Effects of Salt and Fat on Your Heart


Many common foods contain too much sodium and unhealthy fats. It is important to pay attention to how much sodium and fat are in the foods you eat. Knowing sodium and fat content of everyday foods can help you get the right amount of fat and sodium in your diet without going over the recommended amounts.


Most sodium is consumed in the form of salt, also called sodium chloride. The body needs some sodium to help the nerves and muscles function properly and to control blood pressure and blood volume by maintaining the correct balance of fluids in the body.

Too much sodium. In general, the more sodium a person consumes, the higher the person’s blood pressure. Too much sodium in the diet can lead to high blood pressure and increase the risk for heart disease, congestive heart failure, kidney disease, and other serious health problems.
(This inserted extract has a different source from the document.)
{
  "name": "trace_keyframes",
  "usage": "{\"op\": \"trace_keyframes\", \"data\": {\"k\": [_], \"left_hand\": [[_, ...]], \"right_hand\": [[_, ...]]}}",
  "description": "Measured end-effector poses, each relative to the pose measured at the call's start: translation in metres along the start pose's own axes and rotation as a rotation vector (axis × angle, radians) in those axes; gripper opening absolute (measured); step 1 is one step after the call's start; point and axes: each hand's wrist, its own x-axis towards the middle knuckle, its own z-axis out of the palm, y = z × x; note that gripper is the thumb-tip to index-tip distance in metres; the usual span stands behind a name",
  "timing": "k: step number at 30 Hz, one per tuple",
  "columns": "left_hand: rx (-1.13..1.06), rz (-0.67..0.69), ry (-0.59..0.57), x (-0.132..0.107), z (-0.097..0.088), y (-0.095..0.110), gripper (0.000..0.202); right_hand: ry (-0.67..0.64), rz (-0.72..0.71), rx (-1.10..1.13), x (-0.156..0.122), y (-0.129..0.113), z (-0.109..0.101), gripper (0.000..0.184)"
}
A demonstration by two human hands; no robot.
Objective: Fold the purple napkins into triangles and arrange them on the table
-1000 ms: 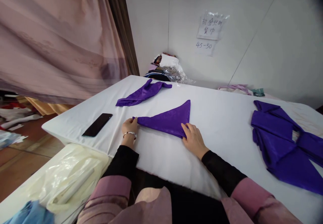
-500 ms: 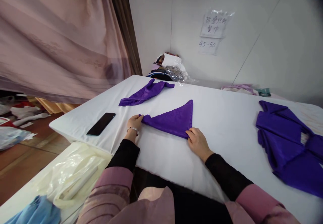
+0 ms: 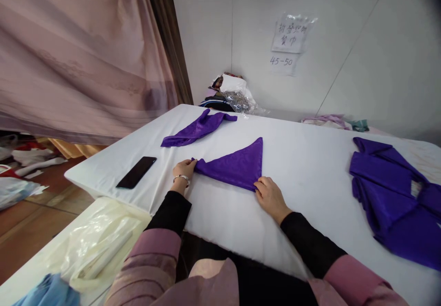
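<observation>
A purple napkin (image 3: 236, 165), folded into a triangle, lies on the white-covered table (image 3: 296, 172) in front of me. Its left corner is pinched between the thumb and fingers of my left hand (image 3: 185, 169), which has a bracelet at the wrist. At the lower right corner, my right hand (image 3: 271, 197) grips the near edge between thumb and fingers. One point of the cloth lies away from me, on the far right. Beyond my left hand lies another purple cloth (image 3: 198, 129), loosely folded. Several purple cloths (image 3: 386, 182) are heaped on the right.
A black phone (image 3: 137, 172) lies left of my left hand. Lower left are a pale yellow plastic bag (image 3: 99, 237) and a light blue cloth (image 3: 50, 292). A pile of fabrics (image 3: 230, 92) in clear plastic sits behind the table, by the wall with handwritten signs (image 3: 288, 35).
Both hands keep their grip on the napkin's corners, and its shape is almost the same. The view has shifted very slightly.
</observation>
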Motion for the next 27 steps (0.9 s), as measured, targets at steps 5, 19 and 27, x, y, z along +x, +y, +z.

Many foods naturally contain some sodium. These include milk, carrots, beets, meat, and shellfish. Salt may be added at the table or during cooking as a seasoning.

Salt in processed foods. Most of the sodium we consume comes from salt added to various food products during processing. These include:

  • Processed meats, such as cold cuts and sausage
  • Canned soups and vegetables
  • Condiments and seasonings, such as soy sauce and garlic salt
  • Breads and rolls
  • Fast foods

Dietary guidelines. Most U.S. residents consume an average of about 3,300 milligrams (mg) of sodium per day. Dietary guidelines, however, recommend no more than 2,300 mg of sodium per day, which is equivalent to about 1 teaspoon of salt.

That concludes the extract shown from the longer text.